For the first time in two years, MWC 2022 in Barcelona was held as an in-person-only event, drawing approximately 61,000 attendees from more than 200 countries. The event was a robust return to normalcy marked by the enthusiastic resumption of face-to-face meetings and the buzz of one of the world’s largest and most vibrant technology trade conferences.

The HAPS ecosystem was well represented at MWC 2022 as HAPS Alliance members – Airbus Defence and Space, Gilat Satellite Networks, TMG, Radisys Corporation, Nokia, Intelsat, Sceye, Liverpool Hope University and more – showcased the telecommunications industry’s increased interest in ensuring the technology is commercially viable. At its heart, HAPS, or High Altitude Platform Station, provides high-speed wireless communications and internet connectivity to people in rural areas where terrestrial cell service is sparse or non-existent. It also provides high-resolution earth observation and high-speed connectivity to connect machines, vehicles and drones, among other applications.

HAPS platforms consist of balloons, dirigibles, or fixed-wing aircraft that serve as de facto cell towers and operate from the stratosphere at an altitude of roughly 20Km. Able to run remotely for months on solar-powered batteries, HAPS platforms have a radius of up to 200Km and support microwave downlinks to earth-bound base stations up to 200Km away. And compared to satellite technologies, HAPS uses the same equipment as land-based cell towers with no need for space-hardened components.

At MWC 2022, the ecosystem focused on the ways HAPS is working to achieve wide-scale commercial success and the need for HAPS to exist in a heterogeneous network of land, sky and space assets supported by innovation in aircraft, telecommunications and antenna technologies. The conference also reinforced the widespread interest in HAPS among mobile network operators (MNOs), device makers and even cell tower and fiber optic infrastructure providers.

That perspective was evident at a GSMA-hosted round table I joined that explored the future of HAPS. The panel featured representatives from American Tower and Cellnex, which are the two largest tower companies in the world. In general, they supported our belief that a disruptive technology like HAPS can help the telecommunications ecosystem find new ways to resolve old problems.

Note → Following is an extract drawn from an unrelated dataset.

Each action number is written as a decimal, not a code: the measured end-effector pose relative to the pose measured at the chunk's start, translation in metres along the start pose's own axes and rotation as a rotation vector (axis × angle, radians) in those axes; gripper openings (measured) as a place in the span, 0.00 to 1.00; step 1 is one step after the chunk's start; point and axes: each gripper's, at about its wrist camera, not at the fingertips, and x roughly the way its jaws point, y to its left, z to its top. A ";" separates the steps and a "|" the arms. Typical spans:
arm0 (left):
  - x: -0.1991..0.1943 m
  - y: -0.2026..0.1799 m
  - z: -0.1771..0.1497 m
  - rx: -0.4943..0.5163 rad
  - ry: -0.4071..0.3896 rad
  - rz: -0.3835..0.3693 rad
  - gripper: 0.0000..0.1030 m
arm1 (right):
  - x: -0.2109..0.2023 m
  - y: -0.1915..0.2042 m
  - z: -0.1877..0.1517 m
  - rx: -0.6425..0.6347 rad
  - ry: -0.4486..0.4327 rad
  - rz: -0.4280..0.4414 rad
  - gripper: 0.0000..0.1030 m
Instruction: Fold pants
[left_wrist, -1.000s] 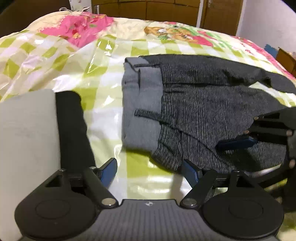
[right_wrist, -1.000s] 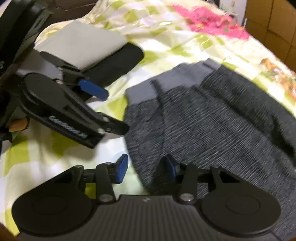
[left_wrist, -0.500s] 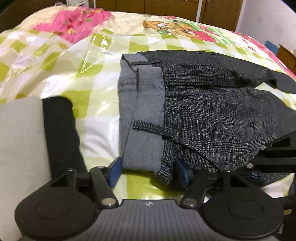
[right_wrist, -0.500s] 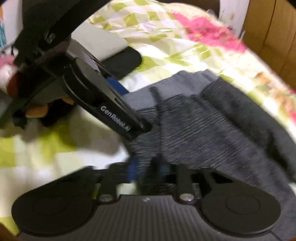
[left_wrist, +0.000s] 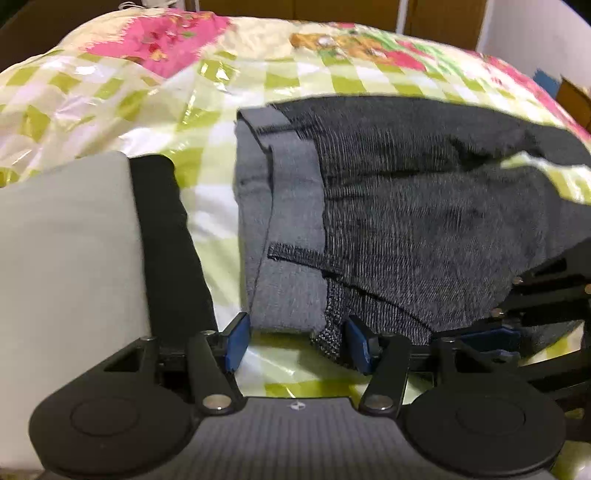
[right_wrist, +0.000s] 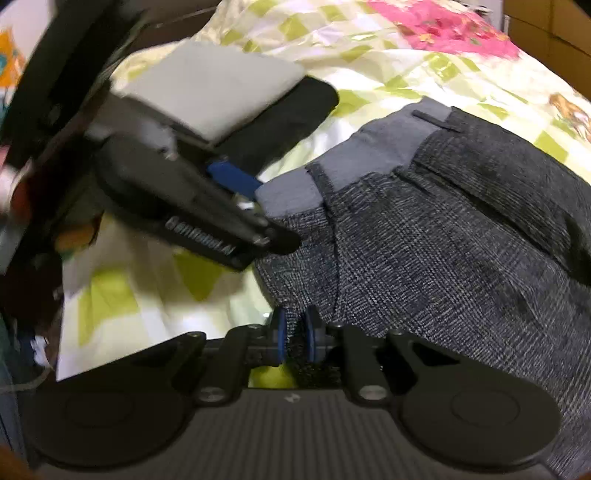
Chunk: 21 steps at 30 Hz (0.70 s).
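Note:
Dark grey knit pants (left_wrist: 424, 229) with a lighter grey waistband (left_wrist: 288, 236) lie on the bed; they also show in the right wrist view (right_wrist: 461, 240). My left gripper (left_wrist: 295, 343) is open, its blue pads either side of the waistband's near corner. My right gripper (right_wrist: 294, 338) is shut on the pants' near edge, a little way from the waistband. The left gripper also shows in the right wrist view (right_wrist: 243, 206), and the right gripper shows at the right edge of the left wrist view (left_wrist: 495, 336).
A checked green, white and pink bedspread (left_wrist: 155, 81) covers the bed. A folded grey cloth (left_wrist: 62, 266) and a folded black cloth (left_wrist: 166, 240) lie left of the pants. Wooden cabinets (left_wrist: 332, 7) stand behind the bed.
My right gripper has closed on the pants' near edge. My left gripper has moved forward so its open pads now flank the waistband corner.

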 end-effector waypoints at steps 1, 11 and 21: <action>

And that sentiment is echoing across the MNO C-suite, where leadership is beginning to see HAPS as more integral to their networks, even in dense urban areas where HAPS connectivity solutions could support sporting events or hard-to-reach areas such as communities located off the islands of Japan.

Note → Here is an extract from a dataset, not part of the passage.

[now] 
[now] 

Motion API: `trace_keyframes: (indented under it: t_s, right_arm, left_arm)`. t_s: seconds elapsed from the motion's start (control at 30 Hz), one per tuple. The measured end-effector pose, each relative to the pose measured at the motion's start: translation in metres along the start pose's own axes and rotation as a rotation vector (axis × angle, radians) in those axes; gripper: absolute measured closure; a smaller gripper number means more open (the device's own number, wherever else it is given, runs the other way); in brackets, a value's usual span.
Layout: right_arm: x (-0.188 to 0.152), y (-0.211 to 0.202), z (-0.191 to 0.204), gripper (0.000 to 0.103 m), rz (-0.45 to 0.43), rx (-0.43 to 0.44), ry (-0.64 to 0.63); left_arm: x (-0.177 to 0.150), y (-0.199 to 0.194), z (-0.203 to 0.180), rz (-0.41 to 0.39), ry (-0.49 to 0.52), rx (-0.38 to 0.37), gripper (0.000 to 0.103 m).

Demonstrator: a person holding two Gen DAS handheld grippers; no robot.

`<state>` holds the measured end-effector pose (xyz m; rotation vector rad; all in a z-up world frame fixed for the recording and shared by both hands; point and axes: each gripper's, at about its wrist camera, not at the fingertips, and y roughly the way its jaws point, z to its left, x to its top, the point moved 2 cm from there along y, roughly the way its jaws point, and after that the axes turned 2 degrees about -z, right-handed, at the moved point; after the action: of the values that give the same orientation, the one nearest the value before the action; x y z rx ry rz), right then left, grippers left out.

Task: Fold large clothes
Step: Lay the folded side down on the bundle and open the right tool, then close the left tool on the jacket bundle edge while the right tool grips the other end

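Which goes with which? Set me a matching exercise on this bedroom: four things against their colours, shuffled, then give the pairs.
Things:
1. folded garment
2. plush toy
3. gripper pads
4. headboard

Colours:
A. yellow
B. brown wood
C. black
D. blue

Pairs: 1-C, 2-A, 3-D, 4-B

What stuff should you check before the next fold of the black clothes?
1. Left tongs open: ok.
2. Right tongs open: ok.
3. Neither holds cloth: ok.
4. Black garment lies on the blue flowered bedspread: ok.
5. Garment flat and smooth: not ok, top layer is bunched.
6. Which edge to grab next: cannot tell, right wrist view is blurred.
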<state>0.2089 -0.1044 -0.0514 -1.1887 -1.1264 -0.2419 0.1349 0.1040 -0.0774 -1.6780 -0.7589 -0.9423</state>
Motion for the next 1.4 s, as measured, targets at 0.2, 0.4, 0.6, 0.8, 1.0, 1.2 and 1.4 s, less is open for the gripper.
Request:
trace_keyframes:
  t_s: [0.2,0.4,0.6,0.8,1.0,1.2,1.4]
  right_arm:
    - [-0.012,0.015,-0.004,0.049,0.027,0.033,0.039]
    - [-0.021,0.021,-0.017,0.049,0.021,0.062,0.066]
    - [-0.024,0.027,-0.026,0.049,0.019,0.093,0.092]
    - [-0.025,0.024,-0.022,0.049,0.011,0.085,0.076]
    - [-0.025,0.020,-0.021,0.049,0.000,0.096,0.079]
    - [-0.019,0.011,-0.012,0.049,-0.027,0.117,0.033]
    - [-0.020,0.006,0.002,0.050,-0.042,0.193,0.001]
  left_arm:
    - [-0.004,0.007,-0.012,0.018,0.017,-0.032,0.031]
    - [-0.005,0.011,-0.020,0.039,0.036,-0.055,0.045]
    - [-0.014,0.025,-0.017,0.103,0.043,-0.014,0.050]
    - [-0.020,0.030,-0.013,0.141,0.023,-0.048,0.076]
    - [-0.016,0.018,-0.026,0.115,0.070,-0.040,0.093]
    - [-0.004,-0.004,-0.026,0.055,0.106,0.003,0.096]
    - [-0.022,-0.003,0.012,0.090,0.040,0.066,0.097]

Part of this dawning realization is driven by sheer economics. Without an alternative, MNOs will need to multiply their towers by 10 times as they move from LTE to 5G, and another 10 times in the next decade as they migrate from 5G to 6G. Not to mention the additional capital costs associated with truck rolls, road work and the need to connect the network by bringing in miles of fiber cable.

The future of HAPS was on display in February of this year during the world’s first demonstration of HAPS using aircraft to extend 5G service across an area of 450Km2. The test, performed at The Red Sea Project site on Saudi Arabia’s west coast, was conducted by Stratospheric Platforms Ltd., a U.K. partner of the German telecommunications company and HAPS Alliance member Deutsche Telekom.

HAPS introduces other important considerations, too, beyond cost. It’s a comparatively green technology when you consider how many cell towers one platform can replace in less populated areas. As the world moves closer to widespread adoption of autonomous passenger vehicles and commercial fleets, HAPS also provides a means to magnify coverage areas to avoid the dead spots that are prevalent in today’s 4G and 5G networks. And even in geographies with adequate coverage, HAPS can provide cost-effective, redundant service for first responders in the event of a natural disaster or cyberattack.

Collectively, the telecoms industry is waking up to HAPS as a technology that can help it expand its networks in a non-traditional way and finally close the communications gap between the haves and the have-nots. Having collaborated with the GSMA’s HAPS Working Group, such as on the white paper titled ‘High Altitude Platform Systems: Towers in the Skies Version 2.0’, we’re now in a stronger position than ever to advance the technology from proof of concept to commercial reality.

We encourage all companies interested in the HAPS ecosystem to become HAPS Alliance members. By joining our membership initiatives, including working groups and member-only meetings, you’ll get an opportunity to collaborate with other HAPS Alliance members working on technology components and use cases that are enabling a smarter, sustainable, more equitable world. Join us and learn more by visiting our membership page.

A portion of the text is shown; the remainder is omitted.